• Work instructions: Present the data once more in exactly its original form.

============

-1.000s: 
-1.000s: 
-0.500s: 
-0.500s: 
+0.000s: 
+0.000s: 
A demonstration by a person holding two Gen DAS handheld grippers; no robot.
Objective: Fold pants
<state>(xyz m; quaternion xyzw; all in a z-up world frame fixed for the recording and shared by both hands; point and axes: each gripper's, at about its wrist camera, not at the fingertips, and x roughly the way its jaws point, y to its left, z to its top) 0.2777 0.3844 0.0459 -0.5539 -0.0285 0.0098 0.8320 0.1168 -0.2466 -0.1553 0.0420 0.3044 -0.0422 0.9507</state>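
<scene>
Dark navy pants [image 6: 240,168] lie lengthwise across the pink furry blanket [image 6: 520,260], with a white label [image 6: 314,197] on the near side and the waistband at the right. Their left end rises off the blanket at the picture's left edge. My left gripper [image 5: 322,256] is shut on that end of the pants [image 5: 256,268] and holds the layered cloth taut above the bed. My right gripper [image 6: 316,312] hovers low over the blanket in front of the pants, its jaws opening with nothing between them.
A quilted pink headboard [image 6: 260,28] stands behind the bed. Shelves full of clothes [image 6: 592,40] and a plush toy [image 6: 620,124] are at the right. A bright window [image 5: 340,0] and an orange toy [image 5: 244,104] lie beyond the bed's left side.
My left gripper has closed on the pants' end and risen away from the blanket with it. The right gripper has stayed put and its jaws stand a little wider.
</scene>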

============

• Response box:
-1.000s: 
-1.000s: 
-0.500s: 
-0.500s: 
+0.000s: 
+0.000s: 
A demonstration by a person holding two Gen DAS handheld grippers; no robot.
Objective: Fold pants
<state>(xyz m; quaternion xyzw; all in a z-up world frame fixed for the recording and shared by both hands; point and axes: each gripper's, at about its wrist camera, not at the fingertips, and x roughly the way its jaws point, y to its left, z to its top) 0.2777 0.3844 0.0459 -0.5539 -0.0285 0.0098 0.8320 0.1168 -0.2466 -0.1553 0.0420 0.3044 -0.0422 0.9507</state>
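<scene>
Dark navy pants [image 6: 240,168] lie lengthwise across the pink furry blanket [image 6: 520,260], with a white label [image 6: 314,197] on the near side and the waistband at the right. Their left end rises off the blanket at the picture's left edge. My left gripper [image 5: 322,256] is shut on that end of the pants [image 5: 256,268] and holds the layered cloth taut above the bed. My right gripper [image 6: 316,312] hovers low over the blanket in front of the pants, its jaws opening with nothing between them.
A quilted pink headboard [image 6: 260,28] stands behind the bed. Shelves full of clothes [image 6: 592,40] and a plush toy [image 6: 620,124] are at the right. A bright window [image 5: 340,0] and an orange toy [image 5: 244,104] lie beyond the bed's left side.
My left gripper has closed on the pants' end and risen away from the blanket with it. The right gripper has stayed put and its jaws stand a little wider.
</scene>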

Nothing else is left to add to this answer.